The Firms here may be “acquiring material” in the course of preparing their reports, but that is not the focus of this lawsuit. In pressing a “hot news” claim against Fly, the Firms seek only to protect their Recommendations, something they create using their expertise and experience rather than acquire through efforts akin to reporting.

Under the majority’s analysis, a firm that is “creating” news rather than “breaking” news cannot press a claim for misappropriation. Put slightly differently, the recommendations that the firms issue are a legitimate subject of a news story, and are not themselves a report about the news of the day. The majority reasons that the financial institutions’ behavior in this case differs greatly from that of AP in INS because AP was issuing factual news stories, not creating news stories.

There is some language in the majority opinion that suggests that news stories that attribute the source of their information, even in cases involving strictly factual news reports, are not liable for misappropriation. In a footnote, the majority gives an example of a report by PBS that referenced AP and other news sources as revealing that Solicitor General Elena Kagan was President Obama’s choice to become the next Supreme Court Justice.

In sum, the majority construes the free riding requirement such that there must be copying of a news story that was acquired, not created, for a hot news claim to proceed. Whether attribution in the case of factual stories will be enough to defend against a misappropriation claim was not directly addressed in the opinion, even though it seems that in many cases it will be sufficient to avoid the free riding category.

Judge Raggi agrees with the majority that the Copyright Act preempts the misappropriation claim, but her analysis differs from the majority in several significant ways. First, she would have adhered to the framework set forth by the Second Circuit in NBA, including the five-part test for misappropriation. She is unconvinced by the distinction the majority draws between acquiring and creating news, and views Flyonthewall as free riding.

However, Judge Raggi concludes that the financial institutions and Flyonthewall are not in direct competition, arguing that for two firms to be in direct competition for purposes of a misappropriation claim, the firms must be in the “keenest” of competition.
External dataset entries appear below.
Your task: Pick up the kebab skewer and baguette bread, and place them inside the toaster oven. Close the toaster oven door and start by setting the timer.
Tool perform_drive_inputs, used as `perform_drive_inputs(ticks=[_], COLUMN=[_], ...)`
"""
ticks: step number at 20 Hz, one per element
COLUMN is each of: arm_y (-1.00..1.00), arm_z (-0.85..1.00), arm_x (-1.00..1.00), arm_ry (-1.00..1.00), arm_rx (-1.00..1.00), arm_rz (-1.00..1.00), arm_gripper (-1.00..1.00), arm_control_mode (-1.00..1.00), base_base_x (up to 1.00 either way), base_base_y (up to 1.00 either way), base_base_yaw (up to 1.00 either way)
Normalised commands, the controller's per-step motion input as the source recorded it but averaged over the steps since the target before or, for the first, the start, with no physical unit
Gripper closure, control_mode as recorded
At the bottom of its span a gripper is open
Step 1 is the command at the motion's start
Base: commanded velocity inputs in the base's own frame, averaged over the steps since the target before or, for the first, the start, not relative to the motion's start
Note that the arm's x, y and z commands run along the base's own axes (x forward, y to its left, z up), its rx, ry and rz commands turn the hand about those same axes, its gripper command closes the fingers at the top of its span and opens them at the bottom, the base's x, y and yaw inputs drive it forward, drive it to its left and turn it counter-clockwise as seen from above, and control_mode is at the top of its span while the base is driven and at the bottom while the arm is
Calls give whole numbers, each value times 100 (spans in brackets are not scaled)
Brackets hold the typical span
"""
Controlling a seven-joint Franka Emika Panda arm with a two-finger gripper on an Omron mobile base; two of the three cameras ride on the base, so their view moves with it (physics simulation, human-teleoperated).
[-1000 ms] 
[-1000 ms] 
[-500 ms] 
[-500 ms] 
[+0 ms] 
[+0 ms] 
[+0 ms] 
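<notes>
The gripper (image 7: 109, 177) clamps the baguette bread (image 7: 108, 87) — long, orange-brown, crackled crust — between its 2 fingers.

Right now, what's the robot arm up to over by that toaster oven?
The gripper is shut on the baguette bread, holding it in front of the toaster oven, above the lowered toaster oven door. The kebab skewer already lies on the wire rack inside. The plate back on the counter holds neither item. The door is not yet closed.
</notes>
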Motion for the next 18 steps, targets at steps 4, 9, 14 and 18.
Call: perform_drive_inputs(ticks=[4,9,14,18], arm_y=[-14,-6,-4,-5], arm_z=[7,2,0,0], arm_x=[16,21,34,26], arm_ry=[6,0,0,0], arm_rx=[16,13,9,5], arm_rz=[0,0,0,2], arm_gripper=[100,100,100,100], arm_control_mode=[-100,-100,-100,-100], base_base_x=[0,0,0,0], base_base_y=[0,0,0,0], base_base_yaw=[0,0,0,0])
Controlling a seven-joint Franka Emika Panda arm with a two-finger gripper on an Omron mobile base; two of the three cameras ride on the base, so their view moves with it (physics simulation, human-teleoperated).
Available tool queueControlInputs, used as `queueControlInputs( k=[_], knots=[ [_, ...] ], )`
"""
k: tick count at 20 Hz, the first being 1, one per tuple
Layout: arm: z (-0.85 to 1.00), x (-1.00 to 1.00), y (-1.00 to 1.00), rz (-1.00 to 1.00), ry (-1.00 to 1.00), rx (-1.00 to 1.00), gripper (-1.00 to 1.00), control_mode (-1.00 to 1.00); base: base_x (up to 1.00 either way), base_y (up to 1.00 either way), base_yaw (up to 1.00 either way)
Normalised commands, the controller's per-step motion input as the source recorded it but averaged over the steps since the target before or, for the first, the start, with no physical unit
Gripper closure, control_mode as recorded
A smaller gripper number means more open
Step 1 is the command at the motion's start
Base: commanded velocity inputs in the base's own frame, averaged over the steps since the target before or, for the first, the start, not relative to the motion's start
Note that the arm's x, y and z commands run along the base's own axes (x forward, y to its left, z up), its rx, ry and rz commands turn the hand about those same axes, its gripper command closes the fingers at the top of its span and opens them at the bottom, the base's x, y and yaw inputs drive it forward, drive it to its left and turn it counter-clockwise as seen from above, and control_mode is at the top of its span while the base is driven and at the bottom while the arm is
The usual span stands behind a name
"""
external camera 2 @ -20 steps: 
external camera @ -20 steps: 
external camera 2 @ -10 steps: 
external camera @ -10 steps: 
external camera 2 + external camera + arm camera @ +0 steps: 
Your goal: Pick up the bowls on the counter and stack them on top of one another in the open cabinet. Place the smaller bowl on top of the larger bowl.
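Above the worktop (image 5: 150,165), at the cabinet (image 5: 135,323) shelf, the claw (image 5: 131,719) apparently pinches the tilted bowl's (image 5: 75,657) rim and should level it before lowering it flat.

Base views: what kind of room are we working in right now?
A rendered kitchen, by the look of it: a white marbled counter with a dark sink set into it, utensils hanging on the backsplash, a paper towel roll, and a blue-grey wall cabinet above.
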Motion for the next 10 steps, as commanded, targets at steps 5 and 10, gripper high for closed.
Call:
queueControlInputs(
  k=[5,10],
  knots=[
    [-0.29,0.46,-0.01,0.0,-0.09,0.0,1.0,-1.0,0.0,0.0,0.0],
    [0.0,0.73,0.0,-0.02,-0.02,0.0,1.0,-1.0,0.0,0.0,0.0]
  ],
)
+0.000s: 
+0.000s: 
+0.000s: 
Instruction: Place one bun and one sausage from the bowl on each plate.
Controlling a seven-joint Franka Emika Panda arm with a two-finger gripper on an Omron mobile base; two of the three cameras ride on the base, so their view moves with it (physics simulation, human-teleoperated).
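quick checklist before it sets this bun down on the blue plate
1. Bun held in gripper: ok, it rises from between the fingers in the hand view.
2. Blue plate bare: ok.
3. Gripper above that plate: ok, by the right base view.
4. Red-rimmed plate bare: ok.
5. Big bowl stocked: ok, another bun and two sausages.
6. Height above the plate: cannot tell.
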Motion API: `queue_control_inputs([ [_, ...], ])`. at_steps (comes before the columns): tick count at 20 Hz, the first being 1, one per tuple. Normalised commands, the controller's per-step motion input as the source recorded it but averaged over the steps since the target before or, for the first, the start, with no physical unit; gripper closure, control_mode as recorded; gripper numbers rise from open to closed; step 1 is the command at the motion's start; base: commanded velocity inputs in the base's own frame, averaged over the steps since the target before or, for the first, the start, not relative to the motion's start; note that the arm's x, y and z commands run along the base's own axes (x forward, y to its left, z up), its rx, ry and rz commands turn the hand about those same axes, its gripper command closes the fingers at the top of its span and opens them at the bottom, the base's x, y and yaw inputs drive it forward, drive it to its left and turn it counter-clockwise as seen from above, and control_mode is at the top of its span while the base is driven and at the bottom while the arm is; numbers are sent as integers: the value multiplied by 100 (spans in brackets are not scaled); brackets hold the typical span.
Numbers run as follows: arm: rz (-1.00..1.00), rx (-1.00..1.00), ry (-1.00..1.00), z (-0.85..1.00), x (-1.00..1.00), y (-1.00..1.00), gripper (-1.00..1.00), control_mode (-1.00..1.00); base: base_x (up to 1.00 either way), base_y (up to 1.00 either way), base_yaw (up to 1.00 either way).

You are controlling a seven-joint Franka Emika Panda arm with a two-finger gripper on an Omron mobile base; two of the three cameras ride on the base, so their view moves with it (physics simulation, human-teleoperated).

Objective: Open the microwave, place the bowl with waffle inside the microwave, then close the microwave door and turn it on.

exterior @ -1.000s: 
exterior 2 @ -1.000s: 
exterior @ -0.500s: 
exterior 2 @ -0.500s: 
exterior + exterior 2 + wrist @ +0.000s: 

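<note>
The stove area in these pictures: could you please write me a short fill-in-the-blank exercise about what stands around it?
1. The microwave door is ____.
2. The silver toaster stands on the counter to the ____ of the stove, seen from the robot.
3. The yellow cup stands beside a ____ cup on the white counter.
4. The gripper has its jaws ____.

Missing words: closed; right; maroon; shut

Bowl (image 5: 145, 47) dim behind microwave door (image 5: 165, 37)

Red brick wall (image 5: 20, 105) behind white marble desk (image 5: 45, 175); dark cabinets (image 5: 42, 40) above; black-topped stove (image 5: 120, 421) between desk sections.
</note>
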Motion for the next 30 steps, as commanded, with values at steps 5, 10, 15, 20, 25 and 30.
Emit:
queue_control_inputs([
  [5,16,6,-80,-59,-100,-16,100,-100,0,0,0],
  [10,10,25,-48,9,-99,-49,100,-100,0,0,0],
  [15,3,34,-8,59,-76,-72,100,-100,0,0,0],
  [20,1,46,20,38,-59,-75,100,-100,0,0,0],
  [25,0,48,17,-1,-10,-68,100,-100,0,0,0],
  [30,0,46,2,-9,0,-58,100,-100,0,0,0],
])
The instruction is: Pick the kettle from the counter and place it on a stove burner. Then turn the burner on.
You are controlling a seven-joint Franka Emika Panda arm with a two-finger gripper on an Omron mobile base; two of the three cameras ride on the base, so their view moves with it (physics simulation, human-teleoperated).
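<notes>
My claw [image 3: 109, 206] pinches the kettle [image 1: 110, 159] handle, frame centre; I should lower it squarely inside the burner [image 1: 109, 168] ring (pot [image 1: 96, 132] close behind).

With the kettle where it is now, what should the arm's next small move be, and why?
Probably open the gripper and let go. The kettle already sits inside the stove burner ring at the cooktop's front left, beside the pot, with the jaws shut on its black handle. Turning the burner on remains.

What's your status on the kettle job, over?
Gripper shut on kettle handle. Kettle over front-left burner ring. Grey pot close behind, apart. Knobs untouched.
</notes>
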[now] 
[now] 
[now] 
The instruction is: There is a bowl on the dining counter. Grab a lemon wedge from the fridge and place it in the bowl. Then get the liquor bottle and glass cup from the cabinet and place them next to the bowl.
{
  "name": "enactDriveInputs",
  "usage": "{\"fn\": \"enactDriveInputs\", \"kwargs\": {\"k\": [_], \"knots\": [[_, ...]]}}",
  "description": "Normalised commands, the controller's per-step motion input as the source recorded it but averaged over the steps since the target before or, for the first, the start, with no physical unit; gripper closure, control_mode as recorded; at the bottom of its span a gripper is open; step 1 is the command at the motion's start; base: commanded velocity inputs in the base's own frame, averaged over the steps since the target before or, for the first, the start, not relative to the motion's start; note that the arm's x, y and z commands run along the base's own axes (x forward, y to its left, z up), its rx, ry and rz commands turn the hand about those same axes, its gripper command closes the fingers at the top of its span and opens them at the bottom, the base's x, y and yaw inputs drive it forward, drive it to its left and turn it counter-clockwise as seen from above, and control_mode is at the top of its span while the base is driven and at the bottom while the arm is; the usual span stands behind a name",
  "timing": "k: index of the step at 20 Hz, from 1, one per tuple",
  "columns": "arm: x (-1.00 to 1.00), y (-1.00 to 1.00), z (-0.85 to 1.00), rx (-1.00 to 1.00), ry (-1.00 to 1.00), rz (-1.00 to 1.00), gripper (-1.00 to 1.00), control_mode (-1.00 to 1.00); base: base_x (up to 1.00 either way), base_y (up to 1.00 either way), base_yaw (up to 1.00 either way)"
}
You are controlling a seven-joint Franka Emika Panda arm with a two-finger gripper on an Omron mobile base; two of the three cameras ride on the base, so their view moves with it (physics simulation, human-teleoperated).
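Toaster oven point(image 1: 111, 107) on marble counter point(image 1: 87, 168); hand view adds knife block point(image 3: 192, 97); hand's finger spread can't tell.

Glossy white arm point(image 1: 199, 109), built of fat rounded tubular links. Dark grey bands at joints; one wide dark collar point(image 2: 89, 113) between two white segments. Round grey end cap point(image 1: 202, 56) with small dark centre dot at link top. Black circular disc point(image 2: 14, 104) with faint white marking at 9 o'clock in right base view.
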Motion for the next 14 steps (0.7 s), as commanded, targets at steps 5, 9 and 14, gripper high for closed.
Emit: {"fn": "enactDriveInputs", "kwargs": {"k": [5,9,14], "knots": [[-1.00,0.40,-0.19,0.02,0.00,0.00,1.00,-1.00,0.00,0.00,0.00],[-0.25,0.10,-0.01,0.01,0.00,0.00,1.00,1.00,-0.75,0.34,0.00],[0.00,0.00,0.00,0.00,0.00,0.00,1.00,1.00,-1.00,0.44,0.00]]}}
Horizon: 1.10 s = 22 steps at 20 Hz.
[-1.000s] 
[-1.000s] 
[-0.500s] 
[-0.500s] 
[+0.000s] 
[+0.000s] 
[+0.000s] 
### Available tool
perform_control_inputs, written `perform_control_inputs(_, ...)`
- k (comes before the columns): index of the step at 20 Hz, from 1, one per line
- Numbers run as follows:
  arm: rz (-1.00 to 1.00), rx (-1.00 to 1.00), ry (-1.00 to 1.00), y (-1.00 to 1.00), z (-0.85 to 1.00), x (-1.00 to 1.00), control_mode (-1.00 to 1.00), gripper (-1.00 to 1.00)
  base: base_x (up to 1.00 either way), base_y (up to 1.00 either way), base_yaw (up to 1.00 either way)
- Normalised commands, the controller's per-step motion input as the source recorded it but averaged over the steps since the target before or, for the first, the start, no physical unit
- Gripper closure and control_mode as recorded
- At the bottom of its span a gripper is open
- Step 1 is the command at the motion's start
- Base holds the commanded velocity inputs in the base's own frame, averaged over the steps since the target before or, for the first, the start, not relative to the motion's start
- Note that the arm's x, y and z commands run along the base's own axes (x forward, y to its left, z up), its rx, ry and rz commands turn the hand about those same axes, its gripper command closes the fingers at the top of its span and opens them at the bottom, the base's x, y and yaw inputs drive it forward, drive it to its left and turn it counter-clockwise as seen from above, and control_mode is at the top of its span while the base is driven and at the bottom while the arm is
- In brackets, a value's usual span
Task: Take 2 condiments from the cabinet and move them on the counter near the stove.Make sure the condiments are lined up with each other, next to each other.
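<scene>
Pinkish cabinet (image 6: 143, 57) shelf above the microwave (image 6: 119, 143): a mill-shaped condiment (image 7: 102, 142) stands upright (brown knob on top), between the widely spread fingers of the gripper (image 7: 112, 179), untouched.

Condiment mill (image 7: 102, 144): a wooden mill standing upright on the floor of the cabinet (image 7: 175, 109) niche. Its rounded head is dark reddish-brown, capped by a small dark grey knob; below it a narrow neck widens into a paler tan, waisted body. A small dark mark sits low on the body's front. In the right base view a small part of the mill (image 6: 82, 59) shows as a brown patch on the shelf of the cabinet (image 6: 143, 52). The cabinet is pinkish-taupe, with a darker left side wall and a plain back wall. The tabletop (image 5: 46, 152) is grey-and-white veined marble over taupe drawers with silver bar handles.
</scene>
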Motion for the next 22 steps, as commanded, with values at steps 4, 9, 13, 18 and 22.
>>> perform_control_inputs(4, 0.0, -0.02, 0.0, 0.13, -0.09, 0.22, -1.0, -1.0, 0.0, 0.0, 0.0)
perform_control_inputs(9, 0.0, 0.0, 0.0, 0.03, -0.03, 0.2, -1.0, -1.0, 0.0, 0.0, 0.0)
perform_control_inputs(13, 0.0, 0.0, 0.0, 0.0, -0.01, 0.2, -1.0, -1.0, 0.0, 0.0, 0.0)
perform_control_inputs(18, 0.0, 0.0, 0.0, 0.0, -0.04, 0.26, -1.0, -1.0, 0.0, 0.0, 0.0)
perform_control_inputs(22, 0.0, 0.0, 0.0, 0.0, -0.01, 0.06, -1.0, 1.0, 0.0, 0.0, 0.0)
Judge Raggi states that “[T]he critical consideration for purposes of identifying direct competition is the substantial similarity of the products in satisfying relevant market demand.” Judge Raggi argues that differences in the business models and customers served by the financial institutions and Theflyonthewall support her conclusion that there is not direct competition in this case. Because the majority based its analysis on what it argued was the absence of free riding, it did not reach the question of whether there was direct competition.